A woman whose husband was shot and killed in front of their two children by a Spokane police officer has filed a lawsuit against the city.
Joan Lee, 37, alleges officer Ben Estes should have known his actions could cause emotional distress to Lee and her children, then ages 11 and 5.
Lee originally filed a claim with the city last summer, asking for $5 million. That claim was denied by city attorney Rocco Treppiedi.
“The use of force was completely justified under the circumstances,” Treppiedi said last summer. “Officer Estes … saved lives.”
Dennis Cronin, an attorney for Lee, filed the lawsuit in Spokane County Superior Court last week. It does not specify how much money in damages Lee is seeking this time, but it spends several pages explaining why the plaintiff believes police actions were inappropriate.
Estes shot Elwood R. “Leroy” Lee, 34, at the couple’s house early on Feb. 27, 1993. Estes was responding to a domestic violence call when Lee opened the front door and pointed a loaded rifle at Estes’ partner, officer Kevin Langford.
Estes drew his gun and fired one shot at Lee; the door then slammed shut. Unsure whether Lee had been hit, police blocked off traffic and spent the next six hours trying to make contact with him.
A remote-control robot, armed with a video camera, found Lee slouched over his hunting rifle. He had been shot in the head and had died instantly, police said.
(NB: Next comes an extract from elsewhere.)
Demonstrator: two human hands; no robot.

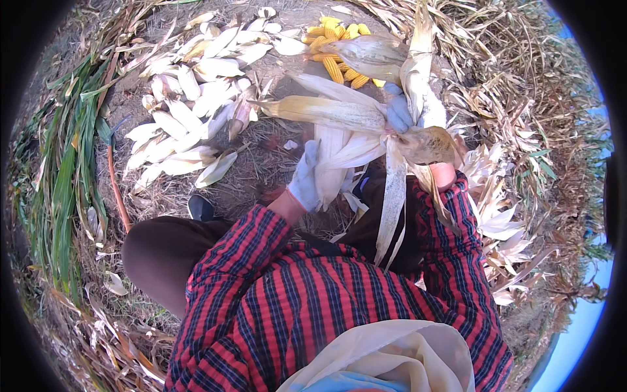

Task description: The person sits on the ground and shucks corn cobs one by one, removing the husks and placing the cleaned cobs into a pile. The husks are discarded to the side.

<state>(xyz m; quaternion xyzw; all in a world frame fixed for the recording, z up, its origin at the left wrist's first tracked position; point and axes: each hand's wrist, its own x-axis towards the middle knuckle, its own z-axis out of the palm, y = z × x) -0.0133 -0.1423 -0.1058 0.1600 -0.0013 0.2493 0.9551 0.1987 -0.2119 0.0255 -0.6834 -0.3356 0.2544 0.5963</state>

Shotgun shells spilled out of his pockets and a spare magazine for the rifle was on the table.
Cronin called the shooting “horrible” and said the children are “not doing well” as a result of seeing their father die.
The lawsuit’s main claim is that Estes didn’t take steps to make sure the children were out of harm’s way, even after the police had heard Leroy Lee warn officers to back off “or someone would be killed.”
Instead, the children witnessed the shooting on the front porch of their home on East 16th, Cronin said.
Treppiedi couldn’t be reached for comment Tuesday but told reporters last summer that Estes fired “a reflex shot,” which demonstrates how critical the confrontation was.
A month after the shooting, Spokane County Prosecuting Attorney Donald Brockett decided the shooting was justified.